Every day brings changes to the land–the seasonal changes being among the most obvious–but from year to year we see changes–both desired and undesired–as a result of what we, our neighbors, and the weather do.
This odd-looking object is the result of weather–two years of drought, during which the eastern gama we’d planted down by the creek barely hung on, followed by flooding rains and flash floods and finally an early very hard freeze (down in the teens).
Eastern gama on the place is a change we made, as it is a native in the area, and a deep-rooted tallgrass that can stand both drought and flood, while helping to stabilize erosion-prone lower areas. Our “seasonal” creek receives runoff from many square miles upstream, including highways, developments, and agricultural land, some of it–to be tactful or arrogant, take your pick–not managed the way I would manage it. Too many cows, too little grass. So it had erosion problems when we bought the place, and it still has erosion problems, and every now and then it becomes a typical flash-flooding, soil-ripping, tree-toppling monster.
This is a view downstream from near our north fenceline.
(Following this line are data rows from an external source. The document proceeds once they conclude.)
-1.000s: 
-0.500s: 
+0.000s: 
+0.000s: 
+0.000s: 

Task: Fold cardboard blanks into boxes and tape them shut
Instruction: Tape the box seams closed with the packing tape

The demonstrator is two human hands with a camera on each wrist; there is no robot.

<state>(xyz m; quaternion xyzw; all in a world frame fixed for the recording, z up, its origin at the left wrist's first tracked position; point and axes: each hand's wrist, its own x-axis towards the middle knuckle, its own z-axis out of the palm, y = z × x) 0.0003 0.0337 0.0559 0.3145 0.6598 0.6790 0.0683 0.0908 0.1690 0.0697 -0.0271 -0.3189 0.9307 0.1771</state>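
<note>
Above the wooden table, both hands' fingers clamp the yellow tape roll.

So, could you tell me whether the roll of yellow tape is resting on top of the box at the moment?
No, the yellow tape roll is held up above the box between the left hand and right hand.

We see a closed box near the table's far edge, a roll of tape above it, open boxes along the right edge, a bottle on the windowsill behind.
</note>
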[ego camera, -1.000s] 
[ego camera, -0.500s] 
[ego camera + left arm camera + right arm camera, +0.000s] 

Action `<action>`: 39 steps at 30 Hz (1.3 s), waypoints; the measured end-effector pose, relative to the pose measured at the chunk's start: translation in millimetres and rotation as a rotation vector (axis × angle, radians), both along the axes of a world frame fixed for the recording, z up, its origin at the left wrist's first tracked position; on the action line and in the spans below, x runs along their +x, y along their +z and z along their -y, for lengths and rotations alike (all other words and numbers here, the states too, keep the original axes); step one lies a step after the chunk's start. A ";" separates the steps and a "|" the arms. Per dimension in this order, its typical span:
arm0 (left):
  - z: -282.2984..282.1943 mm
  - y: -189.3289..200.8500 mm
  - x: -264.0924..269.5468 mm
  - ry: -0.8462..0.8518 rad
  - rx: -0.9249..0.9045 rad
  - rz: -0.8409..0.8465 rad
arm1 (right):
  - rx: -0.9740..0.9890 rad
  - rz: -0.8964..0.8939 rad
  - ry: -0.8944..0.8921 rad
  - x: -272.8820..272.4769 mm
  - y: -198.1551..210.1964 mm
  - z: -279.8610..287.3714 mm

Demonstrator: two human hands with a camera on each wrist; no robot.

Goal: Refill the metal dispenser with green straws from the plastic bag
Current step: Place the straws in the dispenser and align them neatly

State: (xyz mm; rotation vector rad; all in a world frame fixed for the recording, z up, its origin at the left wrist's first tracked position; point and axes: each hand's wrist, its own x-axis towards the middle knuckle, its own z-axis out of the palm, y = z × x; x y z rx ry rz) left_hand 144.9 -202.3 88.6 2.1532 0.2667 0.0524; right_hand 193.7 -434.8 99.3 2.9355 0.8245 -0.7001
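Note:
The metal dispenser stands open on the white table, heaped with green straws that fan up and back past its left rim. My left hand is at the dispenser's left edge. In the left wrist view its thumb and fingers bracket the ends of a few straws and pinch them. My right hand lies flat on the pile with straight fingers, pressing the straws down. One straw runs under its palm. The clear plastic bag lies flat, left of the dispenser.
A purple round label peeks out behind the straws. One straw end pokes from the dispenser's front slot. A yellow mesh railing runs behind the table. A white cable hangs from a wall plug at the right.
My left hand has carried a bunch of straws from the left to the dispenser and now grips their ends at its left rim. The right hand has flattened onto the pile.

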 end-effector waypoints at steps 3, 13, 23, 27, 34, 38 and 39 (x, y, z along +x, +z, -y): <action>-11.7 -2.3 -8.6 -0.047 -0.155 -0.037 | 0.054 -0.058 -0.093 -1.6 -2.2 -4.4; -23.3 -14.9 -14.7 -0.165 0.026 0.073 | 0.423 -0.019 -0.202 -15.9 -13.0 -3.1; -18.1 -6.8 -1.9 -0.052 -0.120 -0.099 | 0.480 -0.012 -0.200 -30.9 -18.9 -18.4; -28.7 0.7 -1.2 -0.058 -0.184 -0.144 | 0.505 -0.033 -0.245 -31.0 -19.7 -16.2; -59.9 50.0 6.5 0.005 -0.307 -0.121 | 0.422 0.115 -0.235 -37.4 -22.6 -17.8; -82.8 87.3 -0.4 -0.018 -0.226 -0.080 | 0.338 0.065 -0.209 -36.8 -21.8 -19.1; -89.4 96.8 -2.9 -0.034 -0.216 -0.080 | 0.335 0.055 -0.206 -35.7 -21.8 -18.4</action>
The eastern gama whose floral structure I just showed it in the lwer right (you can see the stalk sticking up and you can see other tallgrasses we planted (more eastern gama and switchgrass) along this side. In the distance is ‘tractor ford’ (in dryer weather than this!) which needs another load of rock. When we got the place, this bank was just about bare except for some sunflowers and giant ragweed. Where they’re close enough together, the tallgrasses are indeed hanging on in flood and drought, and holding the soil. But in this last set of floods, when the whole area was under water, we had a bank blowout between two clumps of switchgrass.
When we do the winter root-division transplants from the grass-garden near the house, this is an area that will get more chunks of switchgrass and eastern gama, for sure.
Farther downstream, we’ve been removing non-native invasive trees, mostly by girdling and leaving them as standing snags (useful for cavity-nesting) but some of these have finally come down in storms.
Here a chinaberry has fallen across the creek (and broken off); in other places, bank erosion has undermined both snags and live trees (mostly cedar elms and junipers.)
And here, several girdled chinaberries have come down.
These were the dominant canopy trees in the small area of woods just across the creek until girdled, and since their death that part of the wood looks very different:
We had planted a number of acorns over there, but thought the drought killed any chance of seedling survival. However, there are some. And now that the trees have come down, we’ll encourage the growth of natives and see what grows. Bur and red oaks may make it. Cedar elm can, and I’m hoping to get some Mexican plum and Texas redbud in there, too. Some, but not all, the juniper will come out–it’s winter shelter for wildlife.
On the whole, the creek is doing what creeks do–depositing soil here that it ripped away there, shifting from side to side, reminding us that however hard we work to “make things better,” there’s a lot we don’t (and can’t) control. Still, working to lessen erosion is one of our main tasks, so we’ll continue to plant things that help hold the soil, bring in rock, etc.